GIVEN INFORMATION START

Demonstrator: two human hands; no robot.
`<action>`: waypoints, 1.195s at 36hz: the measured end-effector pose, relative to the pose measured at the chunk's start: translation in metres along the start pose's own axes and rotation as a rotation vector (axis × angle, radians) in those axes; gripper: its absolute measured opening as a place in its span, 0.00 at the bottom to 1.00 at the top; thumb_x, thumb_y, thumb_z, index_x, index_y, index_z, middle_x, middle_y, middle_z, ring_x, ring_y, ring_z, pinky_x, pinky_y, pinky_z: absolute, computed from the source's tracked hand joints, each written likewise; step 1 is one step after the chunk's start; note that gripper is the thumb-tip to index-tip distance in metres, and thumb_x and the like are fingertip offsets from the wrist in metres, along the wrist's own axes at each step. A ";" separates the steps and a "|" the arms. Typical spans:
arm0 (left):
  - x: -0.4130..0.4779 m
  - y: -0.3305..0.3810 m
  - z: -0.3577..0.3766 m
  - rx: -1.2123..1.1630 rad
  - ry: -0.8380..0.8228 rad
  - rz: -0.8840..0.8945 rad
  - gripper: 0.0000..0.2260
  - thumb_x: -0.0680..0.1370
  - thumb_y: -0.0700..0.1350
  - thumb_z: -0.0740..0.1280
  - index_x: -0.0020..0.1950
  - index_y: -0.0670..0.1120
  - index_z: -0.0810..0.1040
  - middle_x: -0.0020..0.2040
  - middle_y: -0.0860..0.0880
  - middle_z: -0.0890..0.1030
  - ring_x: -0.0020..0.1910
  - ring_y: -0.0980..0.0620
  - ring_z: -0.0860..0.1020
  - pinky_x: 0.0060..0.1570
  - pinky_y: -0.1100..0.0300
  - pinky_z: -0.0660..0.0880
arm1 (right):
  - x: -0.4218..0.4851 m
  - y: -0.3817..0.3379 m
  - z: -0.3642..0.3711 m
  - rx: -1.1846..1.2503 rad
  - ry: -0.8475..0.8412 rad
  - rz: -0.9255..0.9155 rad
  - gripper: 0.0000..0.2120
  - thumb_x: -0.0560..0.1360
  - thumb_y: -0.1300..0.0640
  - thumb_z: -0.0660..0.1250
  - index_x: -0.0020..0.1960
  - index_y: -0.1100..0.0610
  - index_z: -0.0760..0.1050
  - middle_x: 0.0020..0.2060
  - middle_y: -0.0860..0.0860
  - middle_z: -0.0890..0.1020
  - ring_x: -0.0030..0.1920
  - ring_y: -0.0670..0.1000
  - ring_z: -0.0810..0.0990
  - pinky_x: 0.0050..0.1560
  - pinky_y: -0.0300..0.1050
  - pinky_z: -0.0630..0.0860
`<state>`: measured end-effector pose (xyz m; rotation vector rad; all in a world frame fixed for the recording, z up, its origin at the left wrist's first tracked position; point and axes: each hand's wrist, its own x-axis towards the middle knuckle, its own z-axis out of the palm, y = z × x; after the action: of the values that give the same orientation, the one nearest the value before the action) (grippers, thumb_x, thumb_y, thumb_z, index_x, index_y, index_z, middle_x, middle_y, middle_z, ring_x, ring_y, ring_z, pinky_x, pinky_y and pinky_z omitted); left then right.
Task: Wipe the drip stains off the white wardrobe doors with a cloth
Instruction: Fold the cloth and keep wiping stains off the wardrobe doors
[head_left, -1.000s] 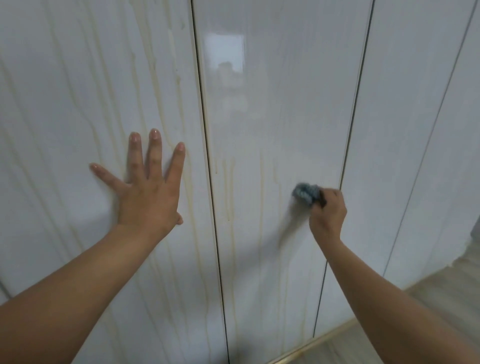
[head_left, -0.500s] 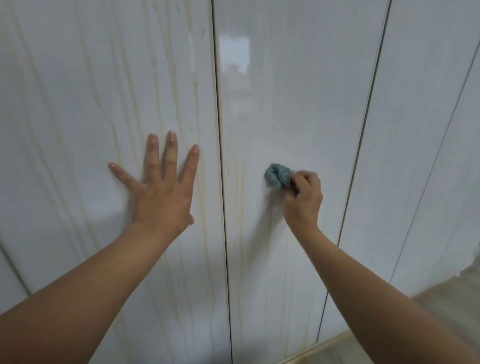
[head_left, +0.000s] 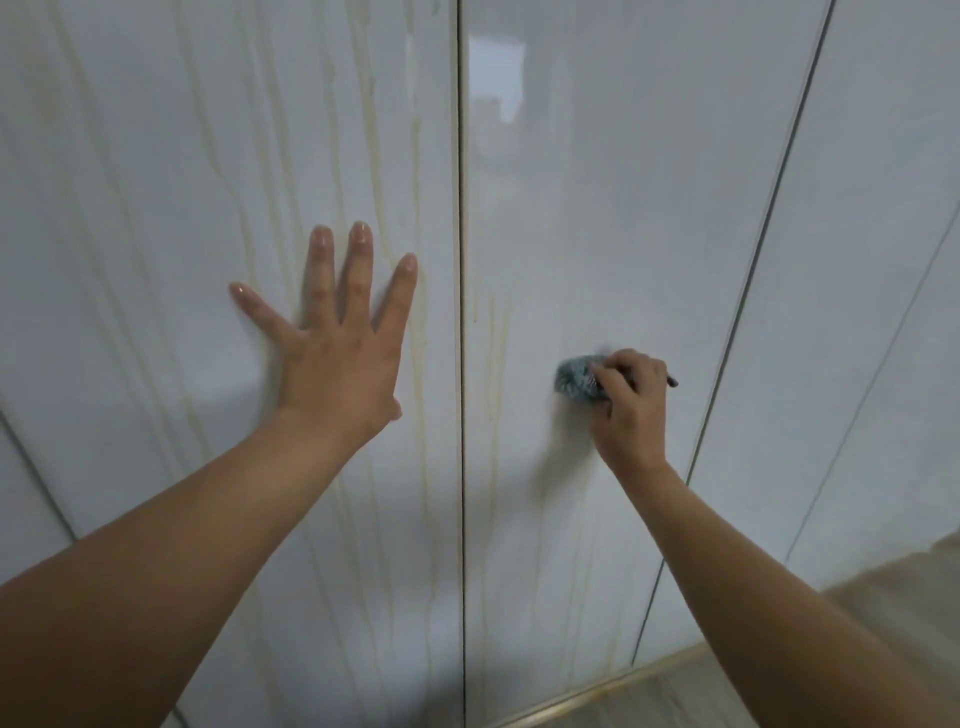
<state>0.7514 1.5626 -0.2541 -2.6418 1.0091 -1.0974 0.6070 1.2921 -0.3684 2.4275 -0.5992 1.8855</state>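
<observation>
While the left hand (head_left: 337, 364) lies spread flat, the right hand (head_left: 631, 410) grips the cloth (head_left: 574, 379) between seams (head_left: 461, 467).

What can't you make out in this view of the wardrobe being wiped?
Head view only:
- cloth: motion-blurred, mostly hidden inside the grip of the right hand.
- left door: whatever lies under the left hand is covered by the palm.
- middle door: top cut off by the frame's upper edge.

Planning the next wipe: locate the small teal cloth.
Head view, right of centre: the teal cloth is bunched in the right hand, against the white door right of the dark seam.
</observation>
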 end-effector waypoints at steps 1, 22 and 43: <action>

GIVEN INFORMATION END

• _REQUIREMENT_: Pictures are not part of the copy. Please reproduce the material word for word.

• _WRITTEN RESPONSE_:
Demonstrator: two human hands; no robot.
`<action>`: waypoints, 1.195s at 36hz: the measured end-effector pose, relative to the pose measured at the chunk's start: translation in metres along the start pose's own axes and rotation as a rotation vector (axis × angle, radians) in those axes; gripper: its absolute measured opening as a place in its span, 0.00 at the bottom to 1.00 at the top; thumb_x, thumb_y, thumb_z, index_x, index_y, index_z, middle_x, middle_y, middle_z, ring_x, ring_y, ring_z, pinky_x, pinky_y, pinky_z: absolute, computed from the source's tracked hand joints, each written likewise; step 1 is one step after the chunk's start; note that gripper is the thumb-tip to index-tip distance in metres, and thumb_x and the like are fingertip offsets from the wrist in metres, along the wrist's own axes at each step. A ";" separates the steps and a "|" the arms. Typical spans:
arm0 (left):
  - x: -0.4130..0.4779 m
  - y: -0.3305..0.3810 m
  - z: -0.3577..0.3766 m
  - rx: -1.2123..1.1630 rad
  - ry: -0.8380..0.8228 rad
  - rz: -0.8840..0.8945 rad
  - gripper: 0.0000..0.2260
  - thumb_x: -0.0680..0.1370
  - thumb_y: -0.0700..0.1350
  - thumb_z: -0.0740..0.1280
  - index_x: -0.0020..0.1950
  - index_y: -0.0670..0.1120
  - index_z: -0.0810..0.1040
  - middle_x: -0.0020..0.2040
  - middle_y: -0.0860..0.0880
  - middle_z: -0.0890..0.1030
  - ring_x: -0.0020..0.1910
  - ring_y: -0.0980..0.0620
  - ring_z: -0.0860..0.1020
  - pinky_x: 0.0060..0.1570
  - pinky_y: -0.1100..0.0300
  - pinky_z: -0.0660..0.0880
arm1 (right):
  - x: -0.4218..0.4851 m
  - y: -0.3817..0.3379 m
  - z: -0.3642..0.3711 m
  - rx: -1.1846..1.2503 rad
  - ry: -0.8475..0.8412 rad
  - rz: -0.9255..0.9155 rad
  - gripper: 0.0000..0.2120
  - thumb_x: -0.0560..0.1360
  - thumb_y: -0.1300..0.0640
  - thumb_z: -0.0660..0.1250
  - index_x: -0.0020..0.1960
  - index_y: -0.1100..0.0610
  - index_z: -0.0760..0.1050
  - middle_x: 0.0020..0.2060
  - middle_y: -0.0860..0.0860
  - middle_z: -0.0890..0.1020
  - ring_x: -0.0030..0.1920
  - ring_y: -0.0670..0.1000
  - ring_z: -0.0810..0.0990
  - pinky_x: 0.0050..0.1560
  - pinky_y: -0.0300..0.1050
  - pinky_z: -0.0630..0.0860
`<state>`: measured end-effector pose (xyz m; rotation vector rad; all in a world frame fixed for the recording, z up, its origin at the left wrist's first tracked position; point and axes: each hand's wrist, its own x-axis towards the middle knuckle, its own z-axis out of the palm, y = z × x; after the action: of the values that give the same orientation, the one nearest the value before the action) (grippers, thumb_x, thumb_y, thumb_z, index_x, index_y, index_z, middle_x, middle_y, middle_z, ring_x, ring_y, ring_z, pinky_x, pinky_y and pinky_z omitted); left then right.
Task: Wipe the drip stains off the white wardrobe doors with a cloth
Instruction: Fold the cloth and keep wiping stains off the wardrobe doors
[head_left, -1.000s] 
[head_left, -0.500s] 
[head_left, +0.000s] 
<state>0.7514 1.5626 -0.2541 -2.6418 1.0091 -1.0974 0.6070 1.2921 -0.3684 2.4275 -0.5992 1.8855</state>
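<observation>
While the left hand (head_left: 337, 364) lies spread flat, the right hand (head_left: 631, 410) grips the cloth (head_left: 574, 379) between seams (head_left: 461, 467).

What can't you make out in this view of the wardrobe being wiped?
Head view only:
- cloth: motion-blurred, mostly hidden inside the grip of the right hand.
- left door: whatever lies under the left hand is covered by the palm.
- middle door: top cut off by the frame's upper edge.

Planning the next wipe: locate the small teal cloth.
Head view, right of centre: the teal cloth is bunched in the right hand, against the white door right of the dark seam.
</observation>
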 end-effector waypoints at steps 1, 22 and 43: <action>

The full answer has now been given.